Once you have segmented all of the particles, click ‘Save Segmentation’. This will save the generated segmentation as an internal npy file that can be read when using ParticleAnalysis().

_images/manual_segui.png

Warning

Do NOT right-click on any part of the image that is not fully enclosed by a red circle. Doing so will ruin the segmentation and you will have to reload SegUI.

Filter-Based Clustering and Segmentation

ParticleSpy can also segment images by clustering over different filter kernels. This is done by calling:

>>> ps.cluster_learn(image, methods = name of clustering algorithm, desired feature sets, parameters)

This returns a segmentation mask of the image. This can be carried out for a sequence of images using cluster_learn_series.

In future versions, this will most likely be updated to be selected via a GUI or with a list of presets.

Trainable Segmentation

Using the Segmentation User Interface, trainable segmentation can be performed using the ‘Training’ tab in the the top bar.

_images/TrainUI.png

Labels can be drawn onto the image using the tools at the top-left :

  • The freehand tool operates by pressing and holding the left mouse button to draw lines.

  • The line tool operates by left clicking twice, which produces a line between them, which is automatically added to the set of labels.

  • The polygon tool can be used to enclose a region by clicking to form the polygon and clicking on the start of the shape to finish one polygon.

As with manual segmentation, any enclosed region can be labelled by right clicking within it. This can be done in multiple colours, by selecting the desired colour before labelling a region.

Different filter kernels and classifiers can be chosen using the dropdowns and tick boxes. The filter kernel parameters can also be altered using the Sigma, High Sigma and Disk Size parameters.

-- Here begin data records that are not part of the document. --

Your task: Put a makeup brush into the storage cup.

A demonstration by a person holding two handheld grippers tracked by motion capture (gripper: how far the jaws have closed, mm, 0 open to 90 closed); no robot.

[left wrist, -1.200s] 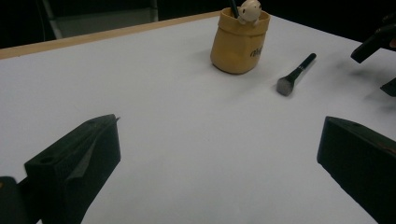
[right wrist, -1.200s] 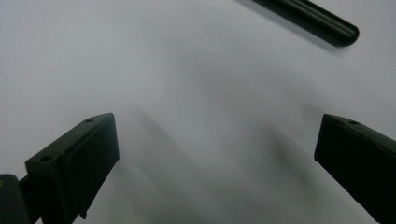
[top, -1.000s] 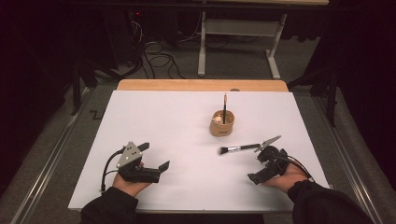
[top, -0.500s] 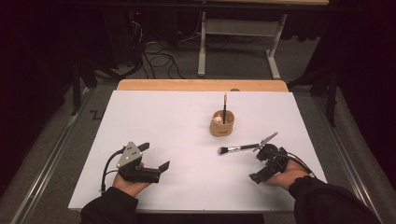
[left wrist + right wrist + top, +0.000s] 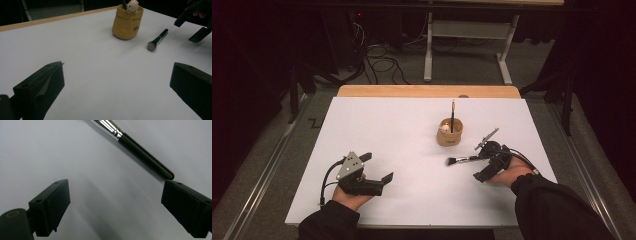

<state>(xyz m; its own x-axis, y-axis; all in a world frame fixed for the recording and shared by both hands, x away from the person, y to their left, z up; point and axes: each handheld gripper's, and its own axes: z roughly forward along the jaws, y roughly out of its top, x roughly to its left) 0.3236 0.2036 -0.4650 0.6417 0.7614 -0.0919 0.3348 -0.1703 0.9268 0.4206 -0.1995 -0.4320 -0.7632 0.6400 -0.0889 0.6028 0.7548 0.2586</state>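
Right claw (image 5: 115,205) beside slim glossy brush (image 5: 140,150)

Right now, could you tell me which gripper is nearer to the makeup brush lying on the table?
Right. The right gripper sits at the makeup brush handle end; the left gripper rests far across the table.

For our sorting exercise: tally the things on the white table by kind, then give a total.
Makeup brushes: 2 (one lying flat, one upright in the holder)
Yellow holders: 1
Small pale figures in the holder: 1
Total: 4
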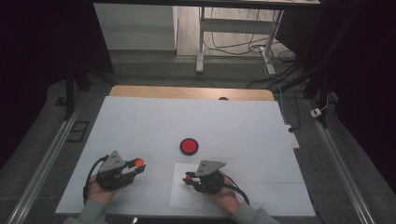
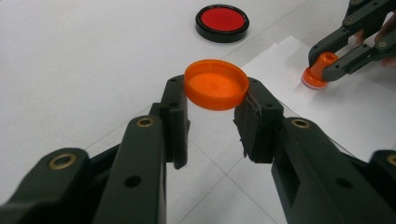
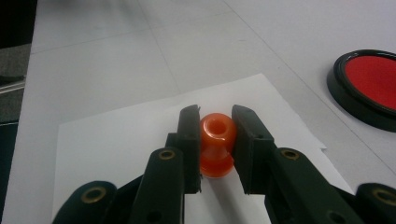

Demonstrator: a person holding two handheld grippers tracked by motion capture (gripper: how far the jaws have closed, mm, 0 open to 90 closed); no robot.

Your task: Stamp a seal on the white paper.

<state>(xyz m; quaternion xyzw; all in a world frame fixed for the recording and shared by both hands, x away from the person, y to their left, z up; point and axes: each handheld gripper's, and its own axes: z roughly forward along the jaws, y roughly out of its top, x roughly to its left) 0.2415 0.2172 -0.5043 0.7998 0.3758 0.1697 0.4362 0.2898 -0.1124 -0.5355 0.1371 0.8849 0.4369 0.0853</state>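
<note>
High view: the white surface (image 1: 154, 126) fills the middle of the frame. At lower left the left gripper (image 1: 136, 164) sits in the person's hand with an orange cap (image 1: 139, 163) at its tip. At lower centre the right gripper (image 1: 188, 178) rests over a sheet of paper (image 1: 180, 198), with an orange stamp (image 1: 187, 177) at its tip. A round red pad in a black case (image 1: 189, 146) lies just above and between the two grippers, apart from both.

Left gripper view: the jaws rise from the bottom and are clamped on the orange cap (image 2: 216, 84) at mid-frame, one jaw on each side of its rim; the cap's hollow side faces the camera and it is held clear of the surface. The red pad (image 2: 222, 21) lies at upper centre. At upper right the right gripper (image 2: 327, 63) clamps the orange stamp (image 2: 318, 70), whose base touches the paper (image 2: 355, 112).

Right gripper view: the jaws at centre are clamped on the neck of the orange stamp (image 3: 215, 144), its hollow top turned toward the camera and its wider base on the paper (image 3: 116, 135). The red pad (image 3: 369, 86) shows at the right edge, well apart from the stamp.
</note>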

Once areas have been labelled, training can be begun using the ‘Update’ and ‘Train Classifier’ Button.

When this finishes the labels will be shown on top of the image in the user interface, this can take up to several minutes. The classifier can then be retrained with additional pixels by by clearing the canvas of the displayed segmentation with Clear Canvas, and redrawing previous training labels with redraw training labels. the clear training labels can be used to delete the existing labels in memory, visible or not.

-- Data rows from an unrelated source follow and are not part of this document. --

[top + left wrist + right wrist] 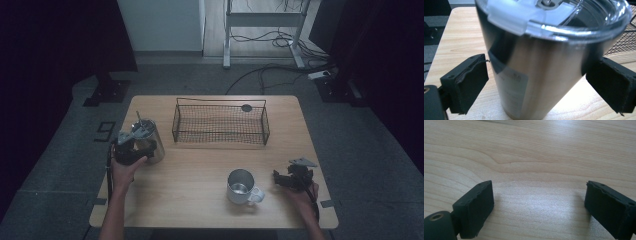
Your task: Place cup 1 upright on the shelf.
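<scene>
- We see the left gripper (142, 145) with jaws spread around a steel tumbler (536, 65) with a clear lid; both pads look just short of touching it.
- The right gripper (537, 207) has jaws released over bare counter (536, 157), a steel mug (241, 187) nearby beside them.

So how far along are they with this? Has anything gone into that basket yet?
Nothing looks done yet: the wire basket holds no cups. In hand: the left gripper has its jaws either side of the steel tumbler, apparently not yet squeezing. Left: the mug stands untouched beside the open right gripper. The goal is my guess.
</scene>
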Motion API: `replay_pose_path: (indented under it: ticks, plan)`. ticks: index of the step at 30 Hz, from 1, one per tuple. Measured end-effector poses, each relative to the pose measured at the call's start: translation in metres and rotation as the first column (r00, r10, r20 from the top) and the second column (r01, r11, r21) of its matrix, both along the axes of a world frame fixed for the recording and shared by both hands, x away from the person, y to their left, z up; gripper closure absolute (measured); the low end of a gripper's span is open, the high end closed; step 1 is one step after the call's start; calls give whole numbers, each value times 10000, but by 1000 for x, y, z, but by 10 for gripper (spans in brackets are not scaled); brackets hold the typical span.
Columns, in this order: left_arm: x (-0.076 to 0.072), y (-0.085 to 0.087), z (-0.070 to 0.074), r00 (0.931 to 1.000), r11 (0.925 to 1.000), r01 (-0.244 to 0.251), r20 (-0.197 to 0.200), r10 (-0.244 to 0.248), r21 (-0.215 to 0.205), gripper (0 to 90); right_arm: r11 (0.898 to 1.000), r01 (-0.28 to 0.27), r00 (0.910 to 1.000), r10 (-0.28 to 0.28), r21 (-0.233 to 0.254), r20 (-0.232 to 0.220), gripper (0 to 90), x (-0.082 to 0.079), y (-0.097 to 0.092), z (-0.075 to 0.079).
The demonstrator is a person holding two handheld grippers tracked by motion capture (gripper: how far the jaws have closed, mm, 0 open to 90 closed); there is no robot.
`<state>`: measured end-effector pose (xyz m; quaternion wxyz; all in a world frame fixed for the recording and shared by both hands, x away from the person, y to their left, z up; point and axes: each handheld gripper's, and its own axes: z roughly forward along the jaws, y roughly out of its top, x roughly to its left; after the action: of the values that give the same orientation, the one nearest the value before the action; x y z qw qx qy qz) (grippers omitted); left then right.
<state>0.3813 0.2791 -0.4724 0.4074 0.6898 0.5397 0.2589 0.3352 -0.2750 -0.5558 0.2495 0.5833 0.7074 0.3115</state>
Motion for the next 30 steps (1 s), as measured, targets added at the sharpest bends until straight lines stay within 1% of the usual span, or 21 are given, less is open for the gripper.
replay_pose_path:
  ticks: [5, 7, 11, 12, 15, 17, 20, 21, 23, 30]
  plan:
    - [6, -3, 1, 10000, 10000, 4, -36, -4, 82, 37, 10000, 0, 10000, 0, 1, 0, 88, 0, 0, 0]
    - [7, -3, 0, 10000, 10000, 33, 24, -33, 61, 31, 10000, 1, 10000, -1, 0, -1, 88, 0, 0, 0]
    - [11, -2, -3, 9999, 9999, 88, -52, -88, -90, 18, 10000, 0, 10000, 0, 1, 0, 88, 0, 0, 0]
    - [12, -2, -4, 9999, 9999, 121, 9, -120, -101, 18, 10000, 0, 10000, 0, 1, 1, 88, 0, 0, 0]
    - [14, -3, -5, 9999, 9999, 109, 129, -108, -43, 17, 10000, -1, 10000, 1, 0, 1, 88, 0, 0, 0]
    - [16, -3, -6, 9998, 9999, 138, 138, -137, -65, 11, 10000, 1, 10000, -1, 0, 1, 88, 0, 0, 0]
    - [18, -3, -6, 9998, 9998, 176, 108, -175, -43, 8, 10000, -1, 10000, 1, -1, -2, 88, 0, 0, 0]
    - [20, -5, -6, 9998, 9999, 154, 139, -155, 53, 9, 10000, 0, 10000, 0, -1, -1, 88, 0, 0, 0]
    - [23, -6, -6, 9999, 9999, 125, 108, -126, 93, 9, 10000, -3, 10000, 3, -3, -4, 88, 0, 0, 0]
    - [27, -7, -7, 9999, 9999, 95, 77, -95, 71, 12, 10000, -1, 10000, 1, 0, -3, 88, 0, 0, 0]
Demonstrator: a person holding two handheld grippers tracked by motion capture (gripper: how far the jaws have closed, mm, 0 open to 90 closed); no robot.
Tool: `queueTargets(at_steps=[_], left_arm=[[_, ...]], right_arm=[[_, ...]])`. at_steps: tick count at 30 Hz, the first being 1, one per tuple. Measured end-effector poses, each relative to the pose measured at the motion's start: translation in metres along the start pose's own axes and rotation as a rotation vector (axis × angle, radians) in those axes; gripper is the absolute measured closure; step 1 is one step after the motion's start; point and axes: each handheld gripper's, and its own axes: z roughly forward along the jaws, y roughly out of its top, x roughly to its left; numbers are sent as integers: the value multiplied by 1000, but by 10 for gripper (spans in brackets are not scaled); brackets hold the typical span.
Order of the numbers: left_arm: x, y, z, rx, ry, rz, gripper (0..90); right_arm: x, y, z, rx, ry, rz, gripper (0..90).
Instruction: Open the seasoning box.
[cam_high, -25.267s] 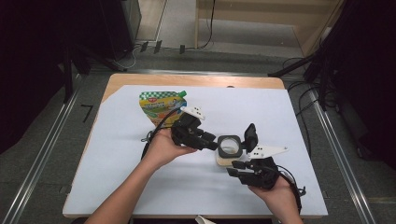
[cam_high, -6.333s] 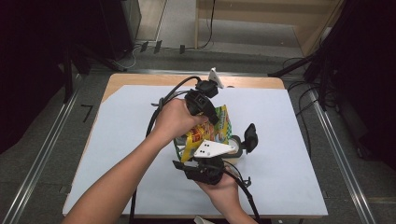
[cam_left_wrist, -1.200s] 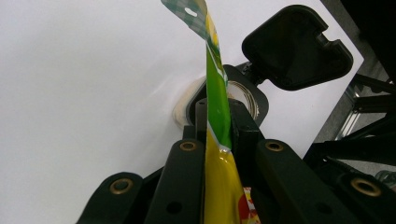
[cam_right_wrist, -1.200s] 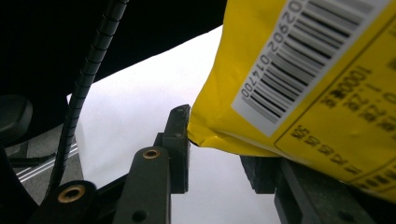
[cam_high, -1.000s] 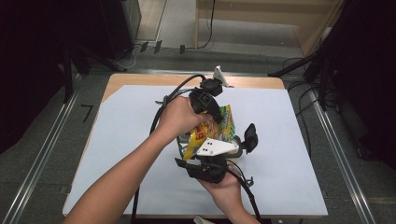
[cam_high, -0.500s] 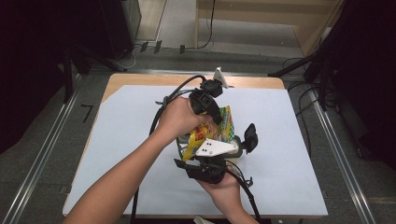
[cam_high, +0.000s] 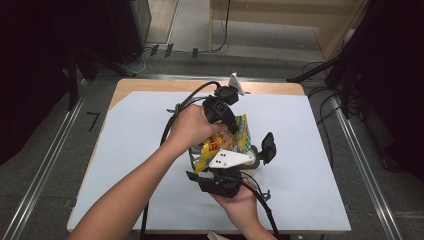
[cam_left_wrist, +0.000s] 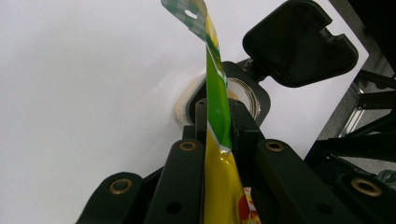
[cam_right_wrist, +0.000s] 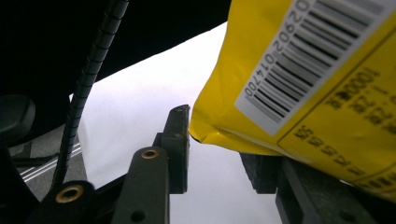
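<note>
Yellow-green pouch (cam_high: 231, 140) pinched by left gripper (cam_high: 222, 107), wrist angled downward.

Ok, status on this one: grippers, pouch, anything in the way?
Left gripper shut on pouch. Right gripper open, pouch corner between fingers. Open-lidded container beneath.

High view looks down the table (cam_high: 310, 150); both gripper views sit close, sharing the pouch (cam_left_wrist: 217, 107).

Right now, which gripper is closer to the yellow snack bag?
Left. The left gripper is clamped on the bag. The right gripper sits just under its corner, jaws apart.
</note>
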Motion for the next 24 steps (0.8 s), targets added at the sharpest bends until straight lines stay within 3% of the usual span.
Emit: queueTargets(at_steps=[24], left_arm=[[-1,1,0,-2,-3,-1,855]], right_arm=[[0,0,0,0,-1,4,677]])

Using the classifier generated, multiple images can be segmented. An example is shown in the following code:

folder = 'folder path of images to segment'
first = hs.load(f'{folder}/first image in folder')

out = ps.Seg_ui(first)
clf = out.classifier

params = ps.parameters()
params.generate()
particles = None

for image in os.listdir(folder):
    imagefile = hs.load(os.path.join(folder,image))
    l = imagefile.data
    mask_im = ps.classifier_segment(clf, l)

    particles = ps.particle_analysis(imagefile, params,particles=particles, mask=mask_im)

Trainable Segmentation can also be performed using an existing segmentation mask to train the classifier before further classification. This is shown in the example below:

from PIL import Image
import numpy as np
from sklearn.naive_bayes import GaussianNB
import particlespy.api as ps

image = hs.load("image path")
mask = np.asarray(Image.open("mask path"))
mask = ps.toggle_channels(mask[:,:,:3], colors = ['#000000','#ffffff'])
clf = GaussianNB()

_, clf = ps.cluster_trained(image, mask, clf)

This classifier can then be used to segment images. The function ps.toggle_channels is used to convert an RGB image into a 2D indexed array of labels. This can also be used to convert the output of the classifier_segment into RGB images which can be exported.